Fot.PL
Kenijczyk Joel Maina Mwangi zwyciężył w niedzielę, 1 maja w pierwszej edycji "Maratonu 42-200 Częstochowskie". Linię mety udało się minąć 219 zawodnikom, którzy w ten sposób zamanifestowali chęć przywrócenia województwa częstochowskiego. Nazwa biegu nie była przypadkowa, bo pochodziła od kodu pocztowego Częstochowy: 42-200. To liczba bardzo zbliżona do olimpijskiego dystansu maratońskiego – 42,195 m. Dlatego częstochowski maraton miał dwie mety: właściwą, na dystansie 42,195 m oraz symboliczną, na dystansie 42,200 m.
- Zgrało się kilka rzeczy, które wpłynęły na organizację tej imprezy, m.in. nasz kod 42-200 oraz walka o województwo - mówi Daniel Woch ze Stowarzyszenia City Cross Częstochowa. - Potrafimy biegać, kochamy to, więc stwierdziliśmy, że również w ten sposób można upomnieć się o województwo częstochowskie.
Zwycięzca maratonu Joel Maina Mwangi przebiegł trasę prowadząca z Częstochowy do Olsztyna, Mstowa i z powrotem w czasie 2 godz. 21 minut i 53 sekund. Drugie miejsce zajął jego rodak Henry Kemboi (2:21:57), a podium uzupełnił Sergii Ukrainiets (2:22:22).
Częstochowski maraton był dość nietypowy, bo prowadził przez drogi gruntowe, asfaltowe, dukty leśne z dużymi przewyższeniami. Łączył również trzy gminy. - Częstochowę, Olsztyn i Mstów łączyła jedna pętla - zauważa Woch.
Maratoński dystans trzeci raz w życiu pokonał Damian Puczyński z Mstowa. - Dwa lata temu biegłem w Warszawie, w zeszłym roku w Poznaniu, a teraz w Częstochowie - wymienia. - Trasa była tutaj najtrudniejsza z dużą ilością podbiegów.

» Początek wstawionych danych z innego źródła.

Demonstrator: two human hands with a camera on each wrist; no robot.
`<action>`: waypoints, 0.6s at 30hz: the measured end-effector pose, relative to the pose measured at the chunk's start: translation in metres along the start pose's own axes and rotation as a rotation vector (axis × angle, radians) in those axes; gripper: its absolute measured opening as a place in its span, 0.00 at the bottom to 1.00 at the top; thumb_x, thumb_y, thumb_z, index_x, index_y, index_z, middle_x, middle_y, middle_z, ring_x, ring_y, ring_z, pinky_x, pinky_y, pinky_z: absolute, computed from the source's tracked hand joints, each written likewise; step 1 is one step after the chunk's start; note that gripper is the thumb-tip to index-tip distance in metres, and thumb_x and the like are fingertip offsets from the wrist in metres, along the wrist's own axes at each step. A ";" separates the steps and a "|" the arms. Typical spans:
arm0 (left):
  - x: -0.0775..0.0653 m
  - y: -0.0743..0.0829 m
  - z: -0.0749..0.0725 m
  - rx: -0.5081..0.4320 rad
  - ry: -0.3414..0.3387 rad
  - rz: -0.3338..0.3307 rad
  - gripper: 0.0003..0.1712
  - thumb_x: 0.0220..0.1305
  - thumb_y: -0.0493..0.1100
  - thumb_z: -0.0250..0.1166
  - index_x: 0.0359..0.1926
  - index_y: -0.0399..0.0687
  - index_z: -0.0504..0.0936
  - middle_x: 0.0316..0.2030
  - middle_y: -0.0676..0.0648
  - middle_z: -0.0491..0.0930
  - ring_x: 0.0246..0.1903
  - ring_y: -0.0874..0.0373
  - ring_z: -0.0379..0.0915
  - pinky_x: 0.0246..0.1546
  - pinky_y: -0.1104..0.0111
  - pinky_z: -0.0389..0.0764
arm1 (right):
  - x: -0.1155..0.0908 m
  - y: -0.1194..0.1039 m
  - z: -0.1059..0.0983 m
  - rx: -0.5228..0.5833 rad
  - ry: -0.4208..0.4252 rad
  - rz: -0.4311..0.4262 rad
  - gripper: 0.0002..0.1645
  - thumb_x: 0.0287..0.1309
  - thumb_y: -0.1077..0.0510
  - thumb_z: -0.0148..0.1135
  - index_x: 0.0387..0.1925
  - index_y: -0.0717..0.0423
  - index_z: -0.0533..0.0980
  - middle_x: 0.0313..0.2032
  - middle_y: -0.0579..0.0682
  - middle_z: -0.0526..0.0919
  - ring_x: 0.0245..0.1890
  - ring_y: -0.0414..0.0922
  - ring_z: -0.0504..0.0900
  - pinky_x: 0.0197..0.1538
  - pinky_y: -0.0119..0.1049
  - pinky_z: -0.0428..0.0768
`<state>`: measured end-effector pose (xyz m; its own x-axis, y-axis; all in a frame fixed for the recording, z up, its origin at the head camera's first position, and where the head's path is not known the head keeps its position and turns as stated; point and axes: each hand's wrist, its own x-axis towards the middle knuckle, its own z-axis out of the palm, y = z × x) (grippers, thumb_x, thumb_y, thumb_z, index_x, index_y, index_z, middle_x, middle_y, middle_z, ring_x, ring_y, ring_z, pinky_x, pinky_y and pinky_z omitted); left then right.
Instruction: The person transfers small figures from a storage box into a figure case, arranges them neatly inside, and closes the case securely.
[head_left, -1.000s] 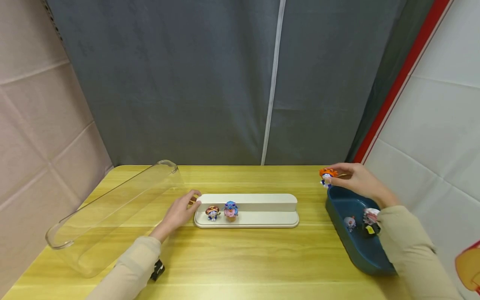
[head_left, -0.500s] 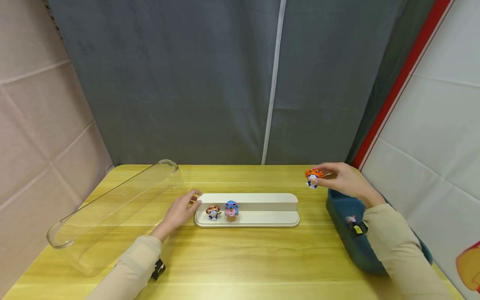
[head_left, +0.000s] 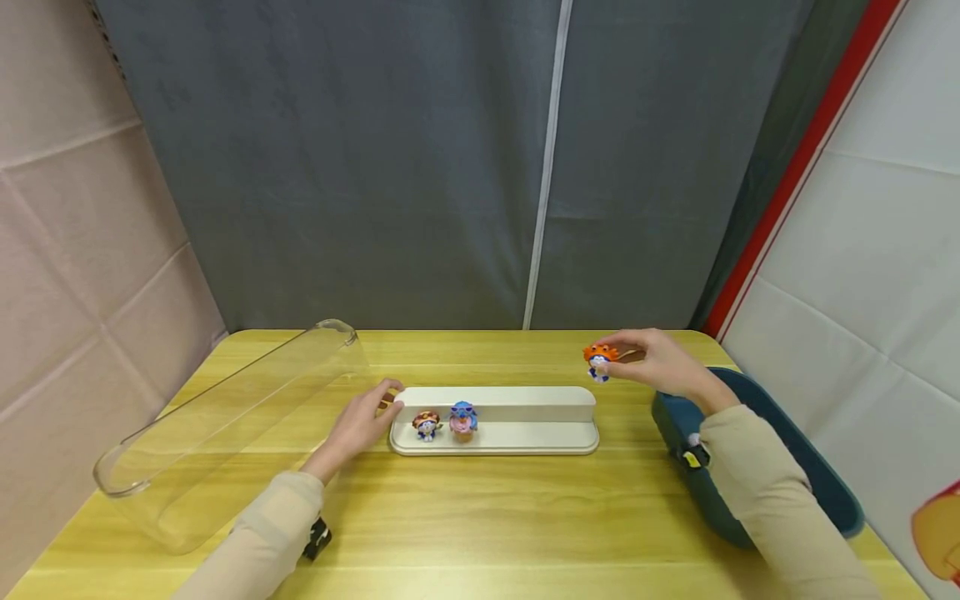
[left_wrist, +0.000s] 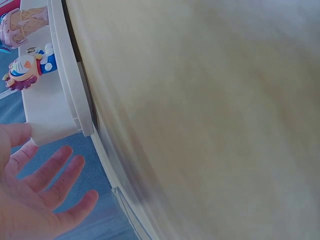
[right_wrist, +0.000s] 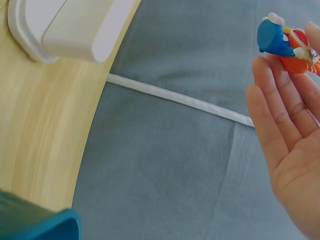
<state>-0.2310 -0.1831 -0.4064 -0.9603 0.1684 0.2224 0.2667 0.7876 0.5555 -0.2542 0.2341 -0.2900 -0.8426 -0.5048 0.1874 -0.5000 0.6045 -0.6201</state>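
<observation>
My right hand pinches a small figurine with an orange crab-like hat, above the table, right of the white display stand. In the right wrist view the figurine shows its blue base, with the thumb partly out of frame. At the stand's left end, my left hand touches it with thumb and index finger; the other fingers spread loosely in the left wrist view. On the stand's lower step stand a figurine with a brown-red hat and a blue-and-pink figurine.
A clear plastic cover lies aslant on the table's left. The dark blue bin stands at the right, partly hidden by my right forearm. A grey curtain hangs behind the table.
My right hand has carried the crab-hat figurine left, away from above the bin and towards the stand. My left hand has stayed at the stand's left end.
</observation>
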 end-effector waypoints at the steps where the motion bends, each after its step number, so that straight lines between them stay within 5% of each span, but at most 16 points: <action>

Pierwszą połowę maratonu pokonaliśmy z mocnym wiatrem, więc kosztowało to dużo energii. Po 30 km brakło w nogach mocy, żeby utrzymać tempo.
Pierwszy raz taki dystans pokonała Anna Blukacz z Herbów. - Najdłuższy dystans, jaki wcześniej przebiegłam to było 20 km - przyznaje biegaczka. - Nie wiedziałam, czy uda mi się osiągnąć metę maratonu. Genialna trasa, podbiegi były fajne, męczyłam się na zbiegach, co mnie zdziwiło.
Maratonowi towarzyszył bieg na 5 km. - Początkowo trasa byłą bardzo wymagająca. Pierwsza część była podbiegiem, ale potem czekała nagroda, czyli piękny widok na województwo częstochowskie. W przyszłym roku pokuszę się o większy dystans - zapowiada Kuba Bociąga, wokalista zespołu AmperA.
Na wszystkich zawodników czekały medale Będzie również posiłek oraz koncert. Dla zwycięzców obu biegów przygotowano nagrody pieniężne i rzeczowe. Wszyscy uczestnicy wezmą udział w losowaniu atrakcyjnych nagród.